2. Acceptance of Terms
2.1 Multiple Acceptance Events. You accept these Terms each time you: (a) visit or use our website; (b) submit any form; (c) create an account; (d) download any file or resource we make available; or (e) purchase or receive any products or Services from us. These acceptance events are separate and cumulative.
2.2 Clickwrap Required. For gated downloads, sign-ups, and purchases, you will be asked to check a box or click a button indicating your agreement to these Terms and the policies incorporated by reference.
2.3 Updates. We may update these Terms from time to time. Material changes will be noted by an updated “Effective Date.” Continued use after a change is posted constitutes acceptance of the revised Terms.
2.4 Privacy & Cookies. Our Privacy Policy explains how we handle personal information. Our Cookie Policy governs non-essential cookies and GPC/DNT handling. Cookie consent is separate and granular and does not by itself constitute acceptance of these Terms.
3. Eligibility & Business Use
3.1 Age & Authority. You must be at least 18 and have authority to bind the entity you represent.
3.2 Business Purpose.
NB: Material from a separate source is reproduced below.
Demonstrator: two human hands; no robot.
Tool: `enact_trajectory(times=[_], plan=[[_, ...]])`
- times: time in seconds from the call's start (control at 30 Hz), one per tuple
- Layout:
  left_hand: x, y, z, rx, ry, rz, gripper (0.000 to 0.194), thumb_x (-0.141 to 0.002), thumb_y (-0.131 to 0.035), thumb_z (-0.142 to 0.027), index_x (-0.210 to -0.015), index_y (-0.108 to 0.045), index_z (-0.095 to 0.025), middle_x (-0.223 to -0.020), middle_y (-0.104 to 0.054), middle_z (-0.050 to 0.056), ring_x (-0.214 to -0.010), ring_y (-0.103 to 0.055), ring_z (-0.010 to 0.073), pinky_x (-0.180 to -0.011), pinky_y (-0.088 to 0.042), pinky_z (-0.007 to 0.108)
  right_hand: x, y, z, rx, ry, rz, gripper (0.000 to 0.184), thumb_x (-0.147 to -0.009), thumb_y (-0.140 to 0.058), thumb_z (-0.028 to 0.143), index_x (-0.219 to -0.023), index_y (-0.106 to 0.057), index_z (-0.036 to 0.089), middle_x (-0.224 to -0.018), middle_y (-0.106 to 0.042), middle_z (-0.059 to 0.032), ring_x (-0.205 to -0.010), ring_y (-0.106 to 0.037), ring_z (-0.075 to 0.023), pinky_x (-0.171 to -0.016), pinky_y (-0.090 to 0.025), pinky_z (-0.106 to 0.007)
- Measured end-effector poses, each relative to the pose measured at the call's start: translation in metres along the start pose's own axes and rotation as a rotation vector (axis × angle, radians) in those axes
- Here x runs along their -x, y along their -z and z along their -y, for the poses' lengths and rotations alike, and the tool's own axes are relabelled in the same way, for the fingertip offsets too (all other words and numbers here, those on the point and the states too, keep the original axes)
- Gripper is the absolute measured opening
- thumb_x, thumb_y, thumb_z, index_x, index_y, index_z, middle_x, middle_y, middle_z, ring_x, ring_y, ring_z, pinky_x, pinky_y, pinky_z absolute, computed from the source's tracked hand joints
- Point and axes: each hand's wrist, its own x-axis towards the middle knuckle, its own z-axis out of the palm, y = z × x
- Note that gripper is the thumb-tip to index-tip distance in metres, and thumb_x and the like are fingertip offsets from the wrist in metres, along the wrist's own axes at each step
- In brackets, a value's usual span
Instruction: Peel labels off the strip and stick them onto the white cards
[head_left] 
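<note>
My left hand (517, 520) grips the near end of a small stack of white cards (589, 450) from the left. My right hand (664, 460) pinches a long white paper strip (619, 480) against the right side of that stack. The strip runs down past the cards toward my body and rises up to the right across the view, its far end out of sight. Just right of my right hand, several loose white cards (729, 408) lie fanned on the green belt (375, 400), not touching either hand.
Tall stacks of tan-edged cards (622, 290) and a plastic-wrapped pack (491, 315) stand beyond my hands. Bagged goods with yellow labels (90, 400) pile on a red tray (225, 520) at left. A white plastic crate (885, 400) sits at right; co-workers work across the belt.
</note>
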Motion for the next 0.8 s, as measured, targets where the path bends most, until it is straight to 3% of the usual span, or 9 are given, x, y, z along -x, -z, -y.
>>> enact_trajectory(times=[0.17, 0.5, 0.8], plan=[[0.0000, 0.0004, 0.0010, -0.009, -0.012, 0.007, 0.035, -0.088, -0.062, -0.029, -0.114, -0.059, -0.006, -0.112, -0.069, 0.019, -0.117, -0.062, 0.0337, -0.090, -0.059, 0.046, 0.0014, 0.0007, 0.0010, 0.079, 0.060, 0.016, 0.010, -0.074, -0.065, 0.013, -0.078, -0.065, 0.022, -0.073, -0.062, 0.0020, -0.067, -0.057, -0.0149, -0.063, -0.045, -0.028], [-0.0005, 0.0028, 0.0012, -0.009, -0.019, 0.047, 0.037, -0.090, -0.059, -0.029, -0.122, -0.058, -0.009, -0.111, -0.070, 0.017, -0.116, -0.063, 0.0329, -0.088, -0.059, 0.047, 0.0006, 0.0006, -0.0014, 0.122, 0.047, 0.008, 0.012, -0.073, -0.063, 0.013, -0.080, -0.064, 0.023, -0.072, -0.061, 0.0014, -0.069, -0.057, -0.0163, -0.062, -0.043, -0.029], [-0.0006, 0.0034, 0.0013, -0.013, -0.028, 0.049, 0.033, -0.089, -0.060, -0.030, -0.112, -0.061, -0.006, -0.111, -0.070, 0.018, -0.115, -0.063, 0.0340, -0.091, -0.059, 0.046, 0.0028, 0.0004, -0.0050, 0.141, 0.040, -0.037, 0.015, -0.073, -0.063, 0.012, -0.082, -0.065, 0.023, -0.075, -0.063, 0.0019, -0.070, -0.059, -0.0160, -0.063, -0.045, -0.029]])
You represent that you are using the Services for business/commercial purposes, not as a consumer, and that consumer-specific statutes do not apply.
4. Description of Services
4.1 Lead Generation & Delivery. We provide lead-generation and related Services. Delivery is complete when a Lead is first made available by any agreed method (API/CRM sync, webhook, portal, file, email, or secure link) whether or not you access, download, or contact the Lead.
4.2 Platforms & Integrations. We may provide dashboards, APIs, webhooks, and integrations with third-party tools (e.g., CRMs, messaging, analytics). You are responsible for your third-party accounts, credentials, and settings.
4.3 Beta/Trials. Any beta, trial, or preview feature is provided as-is, may change or end at any time, and may be subject to additional rules we provide.
5. Accounts & Access
5.1 Registration. You agree to provide accurate information and keep it updated.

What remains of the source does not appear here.